Exercise requirements →
Please give all of the data again, character for character, and drop the pictures.
-------------------------
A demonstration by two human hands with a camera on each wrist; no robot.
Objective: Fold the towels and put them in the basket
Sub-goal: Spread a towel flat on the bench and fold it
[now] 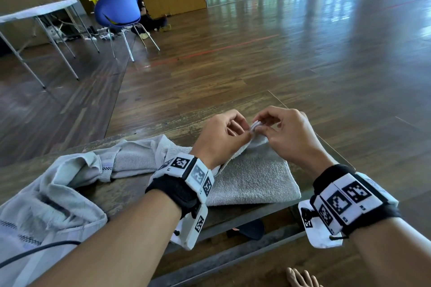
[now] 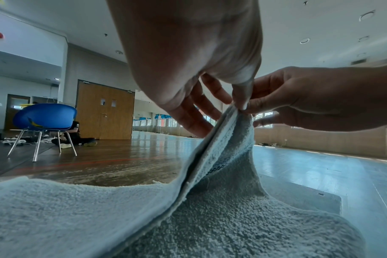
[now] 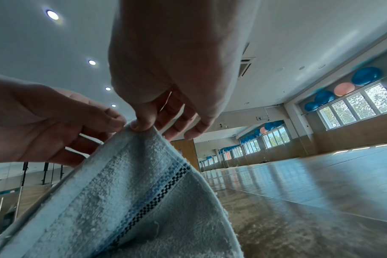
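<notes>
the left hand (image 1: 221, 137) and the right hand (image 1: 286, 135) meet at centre right of the head view, each pinching the same raised corner of the grey towel (image 1: 251, 177) between thumb and fingertip, the other fingers loosely fanned and holding nothing. the left wrist view shows the corner is at least two layers stacked, lifted in a peak at upper centre of that frame while the rest of the cloth lies flat below. the right wrist view shows the checked blue band (image 3: 157, 197) running down from the pinch.

to do this fold well, i judge the layer edges should be squared together at the pinch first, so the hems line up before anything is carried over. then one hand wants to slide along the far edge to the next corner, keeping it taut, so the fold comes down straight and not skewed. the terry cloth is soft and will sag between the grips; keep it low over the wooden table (image 1: 163, 121) and smooth it flat once down.

a second towel (image 1: 77, 184) lies crumpled at lower left of the head view, touching the first, not yet folded. no basket shows in any view. a blue chair (image 1: 117, 7) stands at upper left.
</notes>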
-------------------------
Your solution →
A demonstration by two human hands with a camera on each wrist; no robot.
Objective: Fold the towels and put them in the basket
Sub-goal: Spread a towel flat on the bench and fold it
[now] 
[now] 
[now] 
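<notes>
the left hand (image 1: 221, 137) and the right hand (image 1: 286, 135) meet at centre right of the head view, each pinching the same raised corner of the grey towel (image 1: 251, 177) between thumb and fingertip, the other fingers loosely fanned and holding nothing. the left wrist view shows the corner is at least two layers stacked, lifted in a peak at upper centre of that frame while the rest of the cloth lies flat below. the right wrist view shows the checked blue band (image 3: 157, 197) running down from the pinch.

to do this fold well, i judge the layer edges should be squared together at the pinch first, so the hems line up before anything is carried over. then one hand wants to slide along the far edge to the next corner, keeping it taut, so the fold comes down straight and not skewed. the terry cloth is soft and will sag between the grips; keep it low over the wooden table (image 1: 163, 121) and smooth it flat once down.

a second towel (image 1: 77, 184) lies crumpled at lower left of the head view, touching the first, not yet folded. no basket shows in any view. a blue chair (image 1: 117, 7) stands at upper left.
</notes>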

No additional answer text is required.